▶ WORK INSTRUCTIONS
Repeat the data in full. Every line must match.

------ STORED DATA

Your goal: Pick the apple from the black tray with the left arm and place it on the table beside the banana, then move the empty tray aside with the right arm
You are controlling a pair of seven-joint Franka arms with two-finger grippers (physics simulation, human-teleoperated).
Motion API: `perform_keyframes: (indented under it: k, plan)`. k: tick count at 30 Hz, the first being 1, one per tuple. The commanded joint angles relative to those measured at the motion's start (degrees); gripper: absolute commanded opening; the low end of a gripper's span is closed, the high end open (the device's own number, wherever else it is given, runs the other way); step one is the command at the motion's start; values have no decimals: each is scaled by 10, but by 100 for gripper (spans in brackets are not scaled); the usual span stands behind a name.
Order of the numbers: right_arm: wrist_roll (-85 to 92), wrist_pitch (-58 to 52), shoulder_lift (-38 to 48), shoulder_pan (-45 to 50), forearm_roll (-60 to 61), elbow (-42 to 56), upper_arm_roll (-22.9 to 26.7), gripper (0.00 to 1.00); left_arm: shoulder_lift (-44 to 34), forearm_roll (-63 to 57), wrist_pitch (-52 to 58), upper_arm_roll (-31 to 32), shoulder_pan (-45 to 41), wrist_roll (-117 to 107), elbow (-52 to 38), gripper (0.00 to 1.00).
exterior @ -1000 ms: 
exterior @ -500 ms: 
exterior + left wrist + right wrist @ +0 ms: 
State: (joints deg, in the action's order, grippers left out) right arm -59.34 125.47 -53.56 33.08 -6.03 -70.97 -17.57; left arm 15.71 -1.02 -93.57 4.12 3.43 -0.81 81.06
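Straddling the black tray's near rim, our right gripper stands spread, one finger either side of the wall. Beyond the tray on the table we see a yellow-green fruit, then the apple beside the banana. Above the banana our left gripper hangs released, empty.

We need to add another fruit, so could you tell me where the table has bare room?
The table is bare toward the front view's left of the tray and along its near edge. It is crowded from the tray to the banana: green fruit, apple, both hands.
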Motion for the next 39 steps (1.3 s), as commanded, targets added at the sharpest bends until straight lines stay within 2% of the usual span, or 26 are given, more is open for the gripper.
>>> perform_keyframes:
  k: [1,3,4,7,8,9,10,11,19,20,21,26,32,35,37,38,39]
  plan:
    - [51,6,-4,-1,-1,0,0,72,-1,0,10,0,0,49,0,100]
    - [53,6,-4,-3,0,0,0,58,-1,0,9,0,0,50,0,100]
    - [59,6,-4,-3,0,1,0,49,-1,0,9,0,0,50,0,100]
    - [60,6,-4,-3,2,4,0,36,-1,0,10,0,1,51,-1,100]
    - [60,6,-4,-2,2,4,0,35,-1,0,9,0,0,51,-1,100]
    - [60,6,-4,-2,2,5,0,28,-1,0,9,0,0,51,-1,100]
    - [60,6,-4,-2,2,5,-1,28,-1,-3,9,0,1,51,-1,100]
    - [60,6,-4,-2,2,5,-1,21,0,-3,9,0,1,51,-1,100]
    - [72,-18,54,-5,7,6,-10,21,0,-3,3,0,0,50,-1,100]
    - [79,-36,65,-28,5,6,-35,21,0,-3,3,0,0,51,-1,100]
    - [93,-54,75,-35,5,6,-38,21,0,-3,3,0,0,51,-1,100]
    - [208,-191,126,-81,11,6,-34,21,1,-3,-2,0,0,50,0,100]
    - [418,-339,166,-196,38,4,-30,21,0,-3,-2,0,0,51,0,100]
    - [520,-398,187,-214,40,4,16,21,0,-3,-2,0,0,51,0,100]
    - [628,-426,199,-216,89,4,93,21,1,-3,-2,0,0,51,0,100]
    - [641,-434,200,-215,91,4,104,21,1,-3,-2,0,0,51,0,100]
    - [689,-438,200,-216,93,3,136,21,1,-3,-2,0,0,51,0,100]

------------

▶ SOLUTION
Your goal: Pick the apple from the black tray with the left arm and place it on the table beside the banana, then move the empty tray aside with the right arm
You are controlling a pair of seven-joint Franka arms with two-finger grippers (physics simulation, human-teleoperated).
Motion API: `perform_keyframes: (indented under it: k, plan)`. k: tick count at 30 Hz, the first being 1, one per tuple. The commanded joint angles relative to those measured at the motion's start (degrees); gripper: absolute commanded opening; the low end of a gripper's span is closed, the high end open (the device's own number, wherever else it is given, runs the other way); step one is the command at the motion's start; values have no decimals: each is scaled by 10, but by 100 for gripper (spans in brackets are not scaled); the usual span stands behind a name.
Order of the numbers: right_arm: wrist_roll (-85 to 92), wrist_pitch (-58 to 52), shoulder_lift (-38 to 48), shoulder_pan (-45 to 50), forearm_roll (-60 to 61), elbow (-42 to 56), upper_arm_roll (-22.9 to 26.7), gripper (0.00 to 1.00); left_arm: shoulder_lift (-44 to 34), forearm_roll (-63 to 57), wrist_pitch (-52 to 58), upper_arm_roll (-31 to 32), shoulder_pan (-45 to 41), wrist_roll (-117 to 107), elbow (-52 to 38), gripper (0.00 to 1.00).
exterior @ -1000 ms: 
exterior @ -500 ms: 
exterior + left wrist + right wrist @ +0 ms: 
State: (joints deg, in the action's order, grippers left out) right arm -59.34 125.47 -53.56 33.08 -6.03 -70.97 -17.57; left arm 15.71 -1.02 -93.57 4.12 3.43 -0.81 81.06
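Straddling the black tray's near rim, our right gripper stands spread, one finger either side of the wall. Beyond the tray on the table we see a yellow-green fruit, then the apple beside the banana. Above the banana our left gripper hangs released, empty.

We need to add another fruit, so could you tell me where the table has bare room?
The table is bare toward the front view's left of the tray and along its near edge. It is crowded from the tray to the banana: green fruit, apple, both hands.
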Motion for the next 39 steps (1.3 s), as commanded, targets added at the sharpest bends until straight lines stay within 2% of the usual span, or 26 are given, more is open for the gripper.
>>> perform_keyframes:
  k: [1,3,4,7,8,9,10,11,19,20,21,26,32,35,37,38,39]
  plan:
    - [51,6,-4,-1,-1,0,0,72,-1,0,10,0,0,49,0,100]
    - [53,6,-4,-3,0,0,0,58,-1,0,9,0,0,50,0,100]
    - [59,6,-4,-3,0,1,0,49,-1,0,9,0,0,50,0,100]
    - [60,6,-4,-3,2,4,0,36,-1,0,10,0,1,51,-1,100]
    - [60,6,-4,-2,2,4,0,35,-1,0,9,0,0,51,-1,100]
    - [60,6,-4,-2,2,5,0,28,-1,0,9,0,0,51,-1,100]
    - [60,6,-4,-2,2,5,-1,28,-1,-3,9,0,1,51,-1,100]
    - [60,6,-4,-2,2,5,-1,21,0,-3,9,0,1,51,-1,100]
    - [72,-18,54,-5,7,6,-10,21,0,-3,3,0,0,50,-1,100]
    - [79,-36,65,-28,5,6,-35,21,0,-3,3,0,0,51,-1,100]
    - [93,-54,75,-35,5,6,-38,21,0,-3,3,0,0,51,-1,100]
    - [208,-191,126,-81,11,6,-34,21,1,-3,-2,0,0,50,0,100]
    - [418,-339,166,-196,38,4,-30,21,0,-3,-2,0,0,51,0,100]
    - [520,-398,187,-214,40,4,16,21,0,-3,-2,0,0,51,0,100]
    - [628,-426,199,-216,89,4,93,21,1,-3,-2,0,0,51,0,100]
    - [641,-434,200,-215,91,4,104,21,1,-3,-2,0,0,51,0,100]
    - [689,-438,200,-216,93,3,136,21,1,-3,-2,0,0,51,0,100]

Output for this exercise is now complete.